It's been said before but it bears repeating that if you're not paying for a service, you are the service. Furthermore, if you are the service, you get what you pay for, which in the realm of digital security, means that free-loaders are free-basing if they think that their data is in any way secure.
Which brings us to today's episode of "no one could've predicted", where 000webhost.com (archived), an online web service advertising "free" PHP and MySQL hosting with up to 1.5 gigabytes of storage and 100 gigabytes of traffic, has been revealed to be storing user credentials, including plaintext passwords, in the URL, as well as generally neglecting even rudimentary uses of cryptography to protect user information and content. This investigation came after the exceedingly mild-mannered, if persistent, "security researcher" Troy Hunt (archived), was tipped off to the data breach by an unnamed contact, a breach which itself contained full names, usernames, passwords, email addresses, and IP addresses.

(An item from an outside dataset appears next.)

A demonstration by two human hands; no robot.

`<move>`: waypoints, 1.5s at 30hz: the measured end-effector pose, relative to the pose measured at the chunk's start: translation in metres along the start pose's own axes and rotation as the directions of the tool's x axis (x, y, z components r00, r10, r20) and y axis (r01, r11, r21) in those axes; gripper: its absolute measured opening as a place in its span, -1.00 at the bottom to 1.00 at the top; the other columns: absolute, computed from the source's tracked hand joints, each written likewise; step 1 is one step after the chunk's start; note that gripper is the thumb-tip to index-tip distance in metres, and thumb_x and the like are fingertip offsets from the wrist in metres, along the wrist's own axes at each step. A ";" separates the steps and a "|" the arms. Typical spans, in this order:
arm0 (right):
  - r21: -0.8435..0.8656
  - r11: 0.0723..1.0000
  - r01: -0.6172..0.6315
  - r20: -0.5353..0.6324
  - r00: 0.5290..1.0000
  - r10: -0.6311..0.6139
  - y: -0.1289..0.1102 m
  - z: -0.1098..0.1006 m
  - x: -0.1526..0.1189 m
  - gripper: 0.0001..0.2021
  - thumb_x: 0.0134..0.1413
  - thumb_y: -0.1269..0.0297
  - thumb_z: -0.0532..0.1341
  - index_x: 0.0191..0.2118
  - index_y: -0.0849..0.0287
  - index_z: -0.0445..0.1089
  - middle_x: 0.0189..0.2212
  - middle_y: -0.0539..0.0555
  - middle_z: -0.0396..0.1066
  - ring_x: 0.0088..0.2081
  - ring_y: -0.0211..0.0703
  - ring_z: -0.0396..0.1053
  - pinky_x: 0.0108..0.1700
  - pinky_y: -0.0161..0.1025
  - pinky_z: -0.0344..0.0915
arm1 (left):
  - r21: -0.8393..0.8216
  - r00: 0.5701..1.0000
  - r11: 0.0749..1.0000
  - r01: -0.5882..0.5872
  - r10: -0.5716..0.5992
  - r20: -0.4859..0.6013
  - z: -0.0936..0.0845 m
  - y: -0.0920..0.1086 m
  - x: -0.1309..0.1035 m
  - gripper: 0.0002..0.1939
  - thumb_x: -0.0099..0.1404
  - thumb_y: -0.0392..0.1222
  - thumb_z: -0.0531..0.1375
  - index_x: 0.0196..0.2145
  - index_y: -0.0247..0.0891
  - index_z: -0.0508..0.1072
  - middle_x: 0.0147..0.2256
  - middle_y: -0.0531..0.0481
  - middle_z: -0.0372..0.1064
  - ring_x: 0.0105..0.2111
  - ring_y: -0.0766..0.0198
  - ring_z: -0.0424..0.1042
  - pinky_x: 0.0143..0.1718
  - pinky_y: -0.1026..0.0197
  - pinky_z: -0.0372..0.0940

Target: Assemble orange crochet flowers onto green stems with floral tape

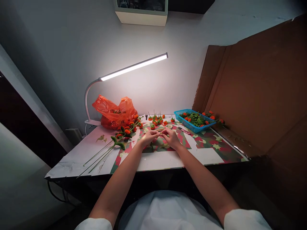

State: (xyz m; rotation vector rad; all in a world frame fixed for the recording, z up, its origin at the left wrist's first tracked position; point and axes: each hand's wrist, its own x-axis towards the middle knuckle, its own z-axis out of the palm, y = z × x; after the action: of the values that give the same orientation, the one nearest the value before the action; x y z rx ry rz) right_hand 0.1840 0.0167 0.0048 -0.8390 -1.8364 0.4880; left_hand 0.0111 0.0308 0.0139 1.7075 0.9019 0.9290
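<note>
Where the left hand [148, 138] and right hand [171, 138] meet above the bench [203, 156], a small piece [161, 134] sits between the fingers [155, 134].
Both sets of fingers appear closed in a pinch on the small piece, too small to identify. Just beyond lie a thin stick [160, 129] and a small round dish [169, 128]; farther back, orange flowers [157, 122]. A blue basket [192, 127] stands right, a red plastic bag [107, 110] left. Recommended, in judgement: grip lightly, steady with one hand, make fine adjustments with the other, and work within the light of the lamp [134, 67].
</note>
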 end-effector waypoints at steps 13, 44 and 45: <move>-0.052 0.997 0.062 0.007 0.998 -0.061 0.001 0.001 0.001 -0.90 0.08 0.34 0.11 -0.43 0.15 0.31 -0.46 0.06 0.33 -0.41 -0.15 0.27 -0.34 -0.22 0.21 | 0.041 0.997 0.997 -0.066 0.067 -0.034 -0.003 -0.012 0.006 -0.56 0.06 0.16 0.23 -0.46 -0.37 0.49 -0.45 -0.08 0.41 -0.46 0.32 0.30 -0.52 0.33 0.14; -0.058 0.988 0.141 0.078 0.988 -0.137 -0.001 0.002 -0.001 -0.92 0.10 0.35 0.12 -0.40 0.14 0.33 -0.45 0.04 0.34 -0.41 -0.18 0.25 -0.31 -0.21 0.23 | 0.005 0.996 0.999 0.041 -0.041 0.082 -0.013 -0.002 -0.001 -0.58 -0.02 0.12 0.31 -0.46 -0.37 0.55 -0.55 -0.01 0.37 -0.54 0.39 0.24 -0.51 0.31 0.13; -0.052 0.989 0.140 0.071 0.988 -0.136 0.000 0.002 -0.001 -0.91 0.09 0.36 0.12 -0.40 0.14 0.33 -0.46 0.04 0.33 -0.42 -0.18 0.25 -0.30 -0.21 0.23 | 0.012 0.996 0.999 0.035 -0.036 0.080 -0.013 -0.002 -0.001 -0.57 -0.02 0.14 0.30 -0.47 -0.37 0.55 -0.57 0.00 0.35 -0.56 0.40 0.22 -0.53 0.31 0.12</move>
State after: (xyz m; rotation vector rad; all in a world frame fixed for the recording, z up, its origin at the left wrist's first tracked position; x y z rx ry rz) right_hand 0.1821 0.0159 0.0034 -0.7348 -1.9634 0.3819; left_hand -0.0007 0.0355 0.0148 1.7206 0.8826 0.8279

Interestingly, while Hunt has added the 13,545,468 email addresses to his own free service, the searchable database Have I Been Pwned? (archived), he has a personal policy of not publicly sharing the precise contents of data breaches with the general public.
However, it can still be determined that the magnitude of the gross and insipid incompetence of the 000webhost team1 raises the bar for obscurantist obstinacy, a bar that wasn't particularly low after the recent FetLife and Ashley Madison embarrassments.